Magnetic Resonance Urography (MRU)
What is magnetic resonance urography?
Magnetic resonance urography (MRU) is a radiation-free exam that uses magnetic waves to create detailed pictures of the kidneys, ureters and bladder. It is a radiation-free way to look at the structure and function of the urinary tract, which is the part of the body that produces and transports urine.
The MRU study is done in a magnetic resonance imaging (MRI) machine. A urinary catheter (tube inserted through the urethra and into the bladder) and an intravenous (IV) catheter (tube inserted through the skin into the vein) are required. Together, these catheters help us measure drainage of the urine to assess the function of your child’s kidneys. The MRU study takes about one hour.
What to expect before the MRU
Your child must arrive at least two hours before the test. A registered nurse will insert the IV catheter and administer fluid through this catheter before the test. The urinary catheter will also be inserted prior to the test. This tube will help the bladder drain.
Some medical devices placed into the body contain metal and cannot be near the strong magnets of an MRI machine. For this reason, we need to know if a child has metal in or on their body to make sure it is safe for them to have this test. Your child should not wear metal, jewelry or glitter makeup/tattoos to the examination. Situations in which this test may not be used include:
- Metal in any part of the body
- Pacemaker or cardiac defibrillator
- Brain aneurysm clip
- Cardiac stent
What to expect during the MRU
The images are obtained while your child is lying face down, very still, inside the MRI machine. Lying in this position helps the kidneys drain the urine. There is a speaker system and video monitor inside the MRI room so your child and our staff can speak to each other.

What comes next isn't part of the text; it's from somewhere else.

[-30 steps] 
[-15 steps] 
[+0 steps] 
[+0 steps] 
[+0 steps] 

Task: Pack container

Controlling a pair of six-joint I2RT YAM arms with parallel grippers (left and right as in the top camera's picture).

Medications are administered through the IV catheter, including furosemide and contrast. Furosemide will help the kidneys drain the urine faster, and the contrast will show how the kidneys work. Both medications are necessary to check the function of the kidneys.
What to expect after the MRU
Once the exam is complete, a registered nurse will remove the IV and urinary catheters. Some children report a small amount of burning when they first urinate after the catheter is removed. The radiologist will review your child’s pictures and send a written report to the provider who requested the study.
If sedation is required
If your child requires sedation in order to successfully complete the MRU, you will need to speak with a sedation/radiology nurse before scheduling the procedure. Your child will not be able to eat or drink before the study. Specific instructions will be discussed the day before the test. For children being sedated, the urinary catheter is placed after the child is asleep.